▶ _The problem_:
Begin at the line containing "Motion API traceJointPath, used" in the entries below and end at the line containing "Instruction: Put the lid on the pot"; transcribe that range exactly and nothing outside it.

▶ _Dataset entries_:

-.-.-

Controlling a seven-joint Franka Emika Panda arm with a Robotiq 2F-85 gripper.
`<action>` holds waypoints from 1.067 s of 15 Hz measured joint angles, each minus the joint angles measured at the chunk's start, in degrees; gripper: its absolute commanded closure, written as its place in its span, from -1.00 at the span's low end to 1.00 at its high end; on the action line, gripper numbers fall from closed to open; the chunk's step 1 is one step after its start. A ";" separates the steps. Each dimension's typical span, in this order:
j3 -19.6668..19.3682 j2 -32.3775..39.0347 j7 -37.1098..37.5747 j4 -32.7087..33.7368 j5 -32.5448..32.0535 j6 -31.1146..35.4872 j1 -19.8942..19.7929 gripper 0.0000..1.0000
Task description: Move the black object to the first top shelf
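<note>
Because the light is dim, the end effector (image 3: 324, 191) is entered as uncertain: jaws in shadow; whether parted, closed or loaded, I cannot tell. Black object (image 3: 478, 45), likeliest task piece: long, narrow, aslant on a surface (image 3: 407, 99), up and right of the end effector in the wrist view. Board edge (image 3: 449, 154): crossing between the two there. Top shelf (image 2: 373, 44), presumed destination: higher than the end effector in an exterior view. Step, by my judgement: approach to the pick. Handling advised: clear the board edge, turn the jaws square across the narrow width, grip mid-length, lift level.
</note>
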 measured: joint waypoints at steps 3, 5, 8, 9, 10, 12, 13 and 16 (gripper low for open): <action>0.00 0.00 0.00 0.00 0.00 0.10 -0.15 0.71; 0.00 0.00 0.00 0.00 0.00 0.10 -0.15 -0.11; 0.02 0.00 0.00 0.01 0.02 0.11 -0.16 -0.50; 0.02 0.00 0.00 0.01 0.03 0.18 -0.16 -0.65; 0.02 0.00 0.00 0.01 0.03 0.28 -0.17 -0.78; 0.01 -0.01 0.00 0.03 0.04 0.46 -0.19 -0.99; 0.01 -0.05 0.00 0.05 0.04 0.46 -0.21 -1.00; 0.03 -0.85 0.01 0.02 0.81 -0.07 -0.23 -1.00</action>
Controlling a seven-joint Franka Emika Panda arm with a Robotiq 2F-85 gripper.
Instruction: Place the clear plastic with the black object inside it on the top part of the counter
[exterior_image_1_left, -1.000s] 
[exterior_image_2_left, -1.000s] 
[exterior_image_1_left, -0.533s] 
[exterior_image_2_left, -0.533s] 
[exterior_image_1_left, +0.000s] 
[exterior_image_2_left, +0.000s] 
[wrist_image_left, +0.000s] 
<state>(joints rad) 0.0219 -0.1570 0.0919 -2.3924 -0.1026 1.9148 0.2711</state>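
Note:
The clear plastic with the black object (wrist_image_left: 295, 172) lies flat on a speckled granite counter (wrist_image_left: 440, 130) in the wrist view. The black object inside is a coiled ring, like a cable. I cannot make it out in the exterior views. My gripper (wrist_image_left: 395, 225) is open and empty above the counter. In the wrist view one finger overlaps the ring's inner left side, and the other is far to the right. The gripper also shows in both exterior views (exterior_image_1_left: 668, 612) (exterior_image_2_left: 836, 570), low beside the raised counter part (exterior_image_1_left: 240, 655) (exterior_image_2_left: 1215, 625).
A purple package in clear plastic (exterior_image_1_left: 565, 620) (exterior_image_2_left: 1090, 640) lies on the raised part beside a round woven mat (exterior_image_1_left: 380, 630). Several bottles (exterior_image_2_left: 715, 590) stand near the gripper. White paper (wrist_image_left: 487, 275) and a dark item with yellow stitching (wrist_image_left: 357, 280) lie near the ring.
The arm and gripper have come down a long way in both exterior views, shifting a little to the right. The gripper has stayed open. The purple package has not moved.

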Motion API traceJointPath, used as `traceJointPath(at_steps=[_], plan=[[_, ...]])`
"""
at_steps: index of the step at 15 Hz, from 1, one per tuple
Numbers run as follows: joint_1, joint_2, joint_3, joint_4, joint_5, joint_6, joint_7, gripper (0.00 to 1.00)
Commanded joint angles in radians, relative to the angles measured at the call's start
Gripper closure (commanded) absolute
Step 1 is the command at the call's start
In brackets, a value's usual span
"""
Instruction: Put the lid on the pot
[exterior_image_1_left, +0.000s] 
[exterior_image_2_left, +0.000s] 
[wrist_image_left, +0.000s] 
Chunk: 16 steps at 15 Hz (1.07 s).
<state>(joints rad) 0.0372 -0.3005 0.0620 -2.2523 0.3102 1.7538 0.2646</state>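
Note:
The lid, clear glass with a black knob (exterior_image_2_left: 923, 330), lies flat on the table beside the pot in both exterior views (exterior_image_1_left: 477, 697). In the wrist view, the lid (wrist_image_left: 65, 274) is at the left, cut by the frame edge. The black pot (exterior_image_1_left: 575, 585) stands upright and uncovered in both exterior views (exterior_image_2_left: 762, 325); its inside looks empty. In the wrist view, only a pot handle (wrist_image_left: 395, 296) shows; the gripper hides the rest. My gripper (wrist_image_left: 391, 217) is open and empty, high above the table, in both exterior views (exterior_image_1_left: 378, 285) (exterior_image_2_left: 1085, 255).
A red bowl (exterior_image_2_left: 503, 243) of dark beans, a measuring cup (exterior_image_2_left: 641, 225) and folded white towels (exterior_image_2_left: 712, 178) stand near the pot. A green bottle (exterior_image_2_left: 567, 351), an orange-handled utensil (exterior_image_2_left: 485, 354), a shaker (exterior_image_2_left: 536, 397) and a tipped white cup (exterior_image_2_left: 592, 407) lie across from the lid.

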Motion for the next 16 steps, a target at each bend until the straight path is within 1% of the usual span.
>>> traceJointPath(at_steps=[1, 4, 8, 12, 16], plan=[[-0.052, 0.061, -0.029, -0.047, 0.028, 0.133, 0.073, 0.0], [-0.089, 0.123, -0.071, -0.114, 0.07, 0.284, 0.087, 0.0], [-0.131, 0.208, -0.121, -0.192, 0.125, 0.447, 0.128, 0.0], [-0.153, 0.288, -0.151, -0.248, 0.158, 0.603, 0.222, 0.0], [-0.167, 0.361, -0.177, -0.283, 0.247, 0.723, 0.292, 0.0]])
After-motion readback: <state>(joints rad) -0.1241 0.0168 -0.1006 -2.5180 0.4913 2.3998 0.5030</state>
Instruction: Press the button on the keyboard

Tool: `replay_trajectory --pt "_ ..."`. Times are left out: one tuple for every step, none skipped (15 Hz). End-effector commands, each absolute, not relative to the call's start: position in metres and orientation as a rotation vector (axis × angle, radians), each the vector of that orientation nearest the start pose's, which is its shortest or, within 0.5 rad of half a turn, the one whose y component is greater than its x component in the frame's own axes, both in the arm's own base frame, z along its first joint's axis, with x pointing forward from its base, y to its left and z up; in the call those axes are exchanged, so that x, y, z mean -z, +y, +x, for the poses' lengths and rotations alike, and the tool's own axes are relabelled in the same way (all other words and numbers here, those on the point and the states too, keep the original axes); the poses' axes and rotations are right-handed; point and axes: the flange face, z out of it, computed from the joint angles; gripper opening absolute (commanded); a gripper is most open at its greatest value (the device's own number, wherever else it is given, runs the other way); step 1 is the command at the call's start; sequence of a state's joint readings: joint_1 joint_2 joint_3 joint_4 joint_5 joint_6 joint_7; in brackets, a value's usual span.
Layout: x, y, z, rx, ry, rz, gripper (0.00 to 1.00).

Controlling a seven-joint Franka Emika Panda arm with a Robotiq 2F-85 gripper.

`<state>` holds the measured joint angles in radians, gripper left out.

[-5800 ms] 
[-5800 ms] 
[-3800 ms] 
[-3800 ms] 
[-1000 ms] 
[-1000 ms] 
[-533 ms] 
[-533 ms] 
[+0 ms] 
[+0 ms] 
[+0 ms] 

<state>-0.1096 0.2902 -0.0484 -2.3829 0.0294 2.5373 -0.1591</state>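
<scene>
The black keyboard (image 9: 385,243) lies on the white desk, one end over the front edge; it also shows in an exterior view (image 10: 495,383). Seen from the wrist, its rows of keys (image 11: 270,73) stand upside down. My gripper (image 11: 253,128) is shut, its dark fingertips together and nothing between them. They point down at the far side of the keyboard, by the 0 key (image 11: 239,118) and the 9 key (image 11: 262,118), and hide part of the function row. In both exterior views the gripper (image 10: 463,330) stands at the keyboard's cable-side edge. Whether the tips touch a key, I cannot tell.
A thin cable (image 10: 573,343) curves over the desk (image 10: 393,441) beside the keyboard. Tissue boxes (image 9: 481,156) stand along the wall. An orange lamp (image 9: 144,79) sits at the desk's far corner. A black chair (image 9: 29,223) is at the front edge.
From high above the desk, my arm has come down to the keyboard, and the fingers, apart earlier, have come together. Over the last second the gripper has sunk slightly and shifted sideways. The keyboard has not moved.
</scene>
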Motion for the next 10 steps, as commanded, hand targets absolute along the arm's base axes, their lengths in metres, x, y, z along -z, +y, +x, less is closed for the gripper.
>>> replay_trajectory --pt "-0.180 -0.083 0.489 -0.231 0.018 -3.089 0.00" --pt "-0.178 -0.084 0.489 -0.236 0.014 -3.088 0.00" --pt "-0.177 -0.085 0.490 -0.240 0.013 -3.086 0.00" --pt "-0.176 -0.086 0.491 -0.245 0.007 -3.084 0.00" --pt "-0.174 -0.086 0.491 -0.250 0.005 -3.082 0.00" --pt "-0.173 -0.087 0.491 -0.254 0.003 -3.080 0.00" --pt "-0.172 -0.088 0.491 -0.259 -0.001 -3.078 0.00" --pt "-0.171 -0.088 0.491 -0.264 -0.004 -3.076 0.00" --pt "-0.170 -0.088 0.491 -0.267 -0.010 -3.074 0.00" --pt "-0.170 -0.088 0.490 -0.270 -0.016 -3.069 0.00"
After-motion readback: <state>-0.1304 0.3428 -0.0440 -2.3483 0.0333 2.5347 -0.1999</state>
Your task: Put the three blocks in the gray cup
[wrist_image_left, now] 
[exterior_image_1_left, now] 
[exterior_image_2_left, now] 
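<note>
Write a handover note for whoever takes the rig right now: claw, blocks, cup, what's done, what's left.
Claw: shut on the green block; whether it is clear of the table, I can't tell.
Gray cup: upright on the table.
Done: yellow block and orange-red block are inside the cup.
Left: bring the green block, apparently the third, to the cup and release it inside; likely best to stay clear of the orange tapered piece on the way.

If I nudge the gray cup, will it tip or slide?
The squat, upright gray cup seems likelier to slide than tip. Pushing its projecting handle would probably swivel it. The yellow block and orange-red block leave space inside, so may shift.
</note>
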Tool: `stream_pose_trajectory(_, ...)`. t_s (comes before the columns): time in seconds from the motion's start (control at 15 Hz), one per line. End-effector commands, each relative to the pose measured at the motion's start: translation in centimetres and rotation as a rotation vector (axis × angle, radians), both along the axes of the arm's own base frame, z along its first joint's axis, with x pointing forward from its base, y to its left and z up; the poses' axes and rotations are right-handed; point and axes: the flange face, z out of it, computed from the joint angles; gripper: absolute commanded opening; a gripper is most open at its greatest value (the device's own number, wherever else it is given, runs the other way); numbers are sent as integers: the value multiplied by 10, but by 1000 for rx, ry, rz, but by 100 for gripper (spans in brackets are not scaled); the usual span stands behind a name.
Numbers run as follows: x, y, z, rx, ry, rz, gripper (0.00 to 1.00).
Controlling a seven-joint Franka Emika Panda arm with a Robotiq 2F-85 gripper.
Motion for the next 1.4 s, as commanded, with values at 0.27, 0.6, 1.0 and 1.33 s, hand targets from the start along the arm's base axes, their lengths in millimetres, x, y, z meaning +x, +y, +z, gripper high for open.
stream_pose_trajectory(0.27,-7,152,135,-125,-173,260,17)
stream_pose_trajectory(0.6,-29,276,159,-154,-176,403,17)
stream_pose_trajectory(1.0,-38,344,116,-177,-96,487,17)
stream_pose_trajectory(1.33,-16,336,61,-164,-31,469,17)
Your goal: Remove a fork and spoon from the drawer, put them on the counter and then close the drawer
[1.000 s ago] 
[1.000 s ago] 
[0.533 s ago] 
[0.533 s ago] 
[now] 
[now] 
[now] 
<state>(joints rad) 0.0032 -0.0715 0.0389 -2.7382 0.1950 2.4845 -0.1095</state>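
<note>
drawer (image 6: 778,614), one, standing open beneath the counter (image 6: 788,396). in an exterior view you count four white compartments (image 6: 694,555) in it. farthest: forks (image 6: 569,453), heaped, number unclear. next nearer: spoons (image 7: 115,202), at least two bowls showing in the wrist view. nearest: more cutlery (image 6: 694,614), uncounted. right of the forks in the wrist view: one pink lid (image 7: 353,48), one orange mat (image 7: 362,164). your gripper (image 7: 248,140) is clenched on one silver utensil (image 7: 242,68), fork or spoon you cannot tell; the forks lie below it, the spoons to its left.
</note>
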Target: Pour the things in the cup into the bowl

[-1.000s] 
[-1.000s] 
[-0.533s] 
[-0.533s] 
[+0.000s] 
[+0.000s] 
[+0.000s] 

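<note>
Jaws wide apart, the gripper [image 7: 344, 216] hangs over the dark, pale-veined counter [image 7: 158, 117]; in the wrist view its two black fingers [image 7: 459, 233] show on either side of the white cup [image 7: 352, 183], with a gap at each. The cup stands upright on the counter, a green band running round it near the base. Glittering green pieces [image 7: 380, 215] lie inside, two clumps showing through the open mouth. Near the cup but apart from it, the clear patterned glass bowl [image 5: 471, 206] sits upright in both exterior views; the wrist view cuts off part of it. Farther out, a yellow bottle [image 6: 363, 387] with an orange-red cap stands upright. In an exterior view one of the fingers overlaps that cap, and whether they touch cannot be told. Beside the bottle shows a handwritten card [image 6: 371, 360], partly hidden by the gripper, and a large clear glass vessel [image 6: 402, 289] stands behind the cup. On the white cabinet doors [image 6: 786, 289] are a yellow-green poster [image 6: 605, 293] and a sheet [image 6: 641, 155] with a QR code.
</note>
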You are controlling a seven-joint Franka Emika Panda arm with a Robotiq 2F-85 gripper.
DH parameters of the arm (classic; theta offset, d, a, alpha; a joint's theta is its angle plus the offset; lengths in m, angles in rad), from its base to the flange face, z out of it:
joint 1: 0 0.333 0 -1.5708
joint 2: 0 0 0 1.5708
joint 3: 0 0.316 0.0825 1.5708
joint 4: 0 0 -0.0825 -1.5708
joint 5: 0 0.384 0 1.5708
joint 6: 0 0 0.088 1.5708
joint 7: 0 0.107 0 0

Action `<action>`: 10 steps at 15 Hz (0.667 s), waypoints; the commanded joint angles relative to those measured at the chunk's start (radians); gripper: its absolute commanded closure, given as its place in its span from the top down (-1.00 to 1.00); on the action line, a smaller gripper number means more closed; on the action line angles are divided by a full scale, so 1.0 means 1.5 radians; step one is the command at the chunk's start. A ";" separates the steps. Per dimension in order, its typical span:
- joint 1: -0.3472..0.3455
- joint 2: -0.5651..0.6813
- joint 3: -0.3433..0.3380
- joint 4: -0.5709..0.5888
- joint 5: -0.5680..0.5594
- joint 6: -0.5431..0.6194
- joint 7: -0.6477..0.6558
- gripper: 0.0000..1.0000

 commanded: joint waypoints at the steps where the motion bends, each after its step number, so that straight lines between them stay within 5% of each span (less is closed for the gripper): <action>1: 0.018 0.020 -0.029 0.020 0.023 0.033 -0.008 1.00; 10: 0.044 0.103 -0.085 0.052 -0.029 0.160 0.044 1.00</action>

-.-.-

▶ _Result_:
Motion API traceJointPath, used as `traceJointPath(at_steps=[_], plan=[[_, ...]])`
"""
at_steps: index of the step at 15 Hz, from 1, one per tuple
Numbers run as follows: joint_1, joint_2, joint_3, joint_4, joint_5, joint_6, joint_7, gripper (0.00 to 1.00)
Commanded joint angles in radians, relative to the angles measured at the call's start
Gripper closure (commanded) absolute
Step 1 is the command at the call's start
In brackets, a value's usual span
"""
Instruction: Put the lid on the pot

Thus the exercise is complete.